This repository extends Meta AI’s SAM2 foundation model to address identity fragmentation in video segmentation under:
- Occlusion
- Similar-looking object interaction
- Object splitting and merging
- Cluttered dynamic scenes
This project was completed for CIS 6800 – Advanced Machine Perception (University of Pennsylvania).
Team Members:
- Maanasa Rajeshwer
- Marika Nishi
- Prakriti Prasad
Spatial re-identification and tracklet extensions were developed collaboratively as part of the course final project.
Original SAM2 repository:
https://github.com/facebookresearch/sam2
Foundation video segmentation models excel at mask propagation but often fail to preserve object identity over time when:
- Objects become partially or fully occluded
- Multiple identical objects interact
- Viewpoints change significantly
- Objects split or merge
These failures are critical in embodied AI systems where identity consistency is required for:
- Tracking
- Manipulation
- Multi-object reasoning
- Perception-to-control pipelines
This project introduces a training-free spatial re-identification pipeline that augments SAM2 with temporal reasoning and proximity-aware matching.
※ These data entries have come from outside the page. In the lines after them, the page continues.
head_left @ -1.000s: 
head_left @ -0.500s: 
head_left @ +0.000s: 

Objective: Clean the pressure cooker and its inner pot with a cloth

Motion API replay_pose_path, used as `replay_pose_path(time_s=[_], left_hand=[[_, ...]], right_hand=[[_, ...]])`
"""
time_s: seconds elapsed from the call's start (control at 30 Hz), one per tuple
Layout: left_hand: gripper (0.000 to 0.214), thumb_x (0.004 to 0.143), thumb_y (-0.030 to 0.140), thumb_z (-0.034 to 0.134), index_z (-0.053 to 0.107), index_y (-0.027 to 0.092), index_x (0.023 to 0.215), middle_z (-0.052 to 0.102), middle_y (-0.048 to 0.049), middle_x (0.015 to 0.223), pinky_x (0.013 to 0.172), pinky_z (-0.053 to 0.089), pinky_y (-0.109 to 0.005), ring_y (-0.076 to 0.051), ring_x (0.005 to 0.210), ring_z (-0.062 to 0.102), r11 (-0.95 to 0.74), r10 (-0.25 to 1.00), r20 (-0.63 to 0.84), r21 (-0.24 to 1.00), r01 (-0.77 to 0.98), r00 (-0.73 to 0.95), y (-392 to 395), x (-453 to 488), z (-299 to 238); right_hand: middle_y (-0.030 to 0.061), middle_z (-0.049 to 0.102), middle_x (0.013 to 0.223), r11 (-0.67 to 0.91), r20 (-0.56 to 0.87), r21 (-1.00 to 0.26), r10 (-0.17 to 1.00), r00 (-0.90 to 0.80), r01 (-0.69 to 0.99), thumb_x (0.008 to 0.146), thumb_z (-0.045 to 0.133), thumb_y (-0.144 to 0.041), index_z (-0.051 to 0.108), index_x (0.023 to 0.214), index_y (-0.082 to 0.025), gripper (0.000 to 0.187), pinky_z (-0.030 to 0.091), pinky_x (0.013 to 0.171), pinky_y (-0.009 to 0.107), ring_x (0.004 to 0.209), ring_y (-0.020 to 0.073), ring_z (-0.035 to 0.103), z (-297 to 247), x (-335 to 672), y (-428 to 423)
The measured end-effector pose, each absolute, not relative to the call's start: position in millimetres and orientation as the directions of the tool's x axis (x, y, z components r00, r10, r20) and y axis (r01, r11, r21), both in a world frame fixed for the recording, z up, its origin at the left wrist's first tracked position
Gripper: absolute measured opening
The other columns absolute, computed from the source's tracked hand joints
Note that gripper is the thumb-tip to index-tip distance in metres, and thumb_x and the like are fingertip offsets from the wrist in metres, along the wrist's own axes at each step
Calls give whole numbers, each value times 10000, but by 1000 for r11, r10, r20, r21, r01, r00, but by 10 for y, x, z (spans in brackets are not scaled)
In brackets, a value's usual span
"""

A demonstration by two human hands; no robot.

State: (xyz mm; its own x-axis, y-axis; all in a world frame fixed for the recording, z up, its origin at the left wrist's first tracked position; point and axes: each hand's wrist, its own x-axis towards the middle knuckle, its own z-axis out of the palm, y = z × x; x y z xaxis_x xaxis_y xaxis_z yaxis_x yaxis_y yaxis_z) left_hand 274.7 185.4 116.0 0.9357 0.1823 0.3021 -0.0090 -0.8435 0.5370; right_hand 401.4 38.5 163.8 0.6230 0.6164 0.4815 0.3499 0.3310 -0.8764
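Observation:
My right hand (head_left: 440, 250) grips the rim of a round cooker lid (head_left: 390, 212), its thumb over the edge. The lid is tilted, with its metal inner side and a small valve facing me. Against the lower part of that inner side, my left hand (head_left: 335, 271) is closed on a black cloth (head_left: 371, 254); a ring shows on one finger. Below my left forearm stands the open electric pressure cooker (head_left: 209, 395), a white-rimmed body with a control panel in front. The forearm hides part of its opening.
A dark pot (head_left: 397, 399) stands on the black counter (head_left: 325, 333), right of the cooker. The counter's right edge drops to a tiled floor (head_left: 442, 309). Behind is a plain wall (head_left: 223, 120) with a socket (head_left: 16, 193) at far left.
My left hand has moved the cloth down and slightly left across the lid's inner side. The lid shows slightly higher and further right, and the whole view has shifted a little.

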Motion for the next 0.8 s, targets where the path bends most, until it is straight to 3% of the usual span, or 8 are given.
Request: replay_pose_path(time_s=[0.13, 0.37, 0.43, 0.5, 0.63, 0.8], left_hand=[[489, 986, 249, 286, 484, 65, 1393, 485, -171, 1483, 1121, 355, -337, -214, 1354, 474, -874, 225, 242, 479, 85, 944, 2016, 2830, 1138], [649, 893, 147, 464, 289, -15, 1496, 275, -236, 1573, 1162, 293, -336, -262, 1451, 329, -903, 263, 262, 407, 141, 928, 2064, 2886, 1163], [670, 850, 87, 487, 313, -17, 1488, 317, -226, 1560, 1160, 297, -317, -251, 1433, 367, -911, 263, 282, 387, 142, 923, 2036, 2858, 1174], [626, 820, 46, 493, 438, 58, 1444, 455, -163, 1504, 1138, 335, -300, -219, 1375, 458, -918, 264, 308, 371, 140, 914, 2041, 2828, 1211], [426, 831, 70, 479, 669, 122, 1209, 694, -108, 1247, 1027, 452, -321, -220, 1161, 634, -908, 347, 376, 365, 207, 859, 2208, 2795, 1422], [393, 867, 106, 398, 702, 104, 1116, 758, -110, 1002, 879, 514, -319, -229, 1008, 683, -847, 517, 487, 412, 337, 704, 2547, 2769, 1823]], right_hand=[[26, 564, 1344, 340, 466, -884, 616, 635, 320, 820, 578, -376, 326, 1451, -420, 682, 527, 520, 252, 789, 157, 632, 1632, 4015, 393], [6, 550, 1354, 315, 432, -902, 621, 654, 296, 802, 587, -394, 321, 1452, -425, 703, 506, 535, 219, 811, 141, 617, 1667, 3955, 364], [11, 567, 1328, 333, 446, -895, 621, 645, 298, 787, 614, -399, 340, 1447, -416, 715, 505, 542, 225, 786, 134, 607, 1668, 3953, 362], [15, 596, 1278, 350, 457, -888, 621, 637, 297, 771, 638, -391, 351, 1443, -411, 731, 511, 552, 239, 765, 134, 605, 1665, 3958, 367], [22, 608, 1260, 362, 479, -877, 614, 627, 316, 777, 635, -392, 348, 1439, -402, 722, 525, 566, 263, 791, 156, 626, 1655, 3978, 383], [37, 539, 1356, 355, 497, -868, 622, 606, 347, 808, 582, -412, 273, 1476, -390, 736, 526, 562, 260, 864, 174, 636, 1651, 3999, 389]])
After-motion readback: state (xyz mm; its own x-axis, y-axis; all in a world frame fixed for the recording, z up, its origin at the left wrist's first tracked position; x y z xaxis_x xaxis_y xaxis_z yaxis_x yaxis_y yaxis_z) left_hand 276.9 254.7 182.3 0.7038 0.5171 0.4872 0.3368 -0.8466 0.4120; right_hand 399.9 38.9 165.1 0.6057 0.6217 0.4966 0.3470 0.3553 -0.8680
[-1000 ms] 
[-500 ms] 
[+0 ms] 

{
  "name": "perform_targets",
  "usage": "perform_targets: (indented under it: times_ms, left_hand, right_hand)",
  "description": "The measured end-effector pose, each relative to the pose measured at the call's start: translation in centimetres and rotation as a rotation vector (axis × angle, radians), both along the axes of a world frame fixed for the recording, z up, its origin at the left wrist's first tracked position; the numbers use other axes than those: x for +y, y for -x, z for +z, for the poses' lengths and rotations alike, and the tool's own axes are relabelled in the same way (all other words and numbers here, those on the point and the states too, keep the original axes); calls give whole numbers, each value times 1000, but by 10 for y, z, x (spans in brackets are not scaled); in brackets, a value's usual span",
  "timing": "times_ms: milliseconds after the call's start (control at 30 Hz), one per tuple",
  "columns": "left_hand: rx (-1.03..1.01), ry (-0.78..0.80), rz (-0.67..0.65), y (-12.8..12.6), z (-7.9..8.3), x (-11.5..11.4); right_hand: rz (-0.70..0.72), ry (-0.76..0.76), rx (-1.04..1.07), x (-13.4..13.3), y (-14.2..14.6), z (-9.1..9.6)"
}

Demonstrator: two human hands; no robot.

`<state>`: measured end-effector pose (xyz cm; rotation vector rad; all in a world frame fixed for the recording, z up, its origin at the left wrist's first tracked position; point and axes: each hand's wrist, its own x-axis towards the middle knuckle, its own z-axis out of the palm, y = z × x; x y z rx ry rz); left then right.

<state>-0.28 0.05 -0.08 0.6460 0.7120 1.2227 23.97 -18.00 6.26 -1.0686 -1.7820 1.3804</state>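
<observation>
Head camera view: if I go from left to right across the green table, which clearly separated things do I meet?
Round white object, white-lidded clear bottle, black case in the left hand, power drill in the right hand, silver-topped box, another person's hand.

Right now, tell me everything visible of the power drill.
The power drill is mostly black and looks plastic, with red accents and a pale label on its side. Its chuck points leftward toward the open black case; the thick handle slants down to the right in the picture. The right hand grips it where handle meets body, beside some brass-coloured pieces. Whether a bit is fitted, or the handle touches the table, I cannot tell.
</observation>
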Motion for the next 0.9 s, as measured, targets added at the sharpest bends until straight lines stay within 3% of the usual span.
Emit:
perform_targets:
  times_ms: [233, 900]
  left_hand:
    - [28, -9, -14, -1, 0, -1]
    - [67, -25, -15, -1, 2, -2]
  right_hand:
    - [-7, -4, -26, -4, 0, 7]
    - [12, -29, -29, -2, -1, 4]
This repository adds the following extensions to the original SAM2 framework:
- Maintains short-term identity memory
- Aggregates mask predictions across frames
- Enables temporal smoothing
- Uses geometric proximity constraints
- Reduces ID swaps between similar objects
- Improves identity stability in cluttered scenes
- Integrates RAFT optical flow for motion consistency
- Aligns masks temporally
- Improves re-identification under fast motion
Tested on:
- Cup shuffling sequences
- Similar-looking object tracking
- Sticky note tracking
- Cluttered paper splitting scenarios
These experiments focus on identity fragmentation failure modes.
Multi-Frame Video
↓
SAM2 Masklet Prediction
↓
Optical Flow Motion Alignment (RAFT)
↓
Tracklet Formation
↓
Spatial Re-Identification
↓
Identity-Consistent Mask Propagation
This design preserves SAM2’s foundation capabilities while introducing temporal reasoning without retraining the model.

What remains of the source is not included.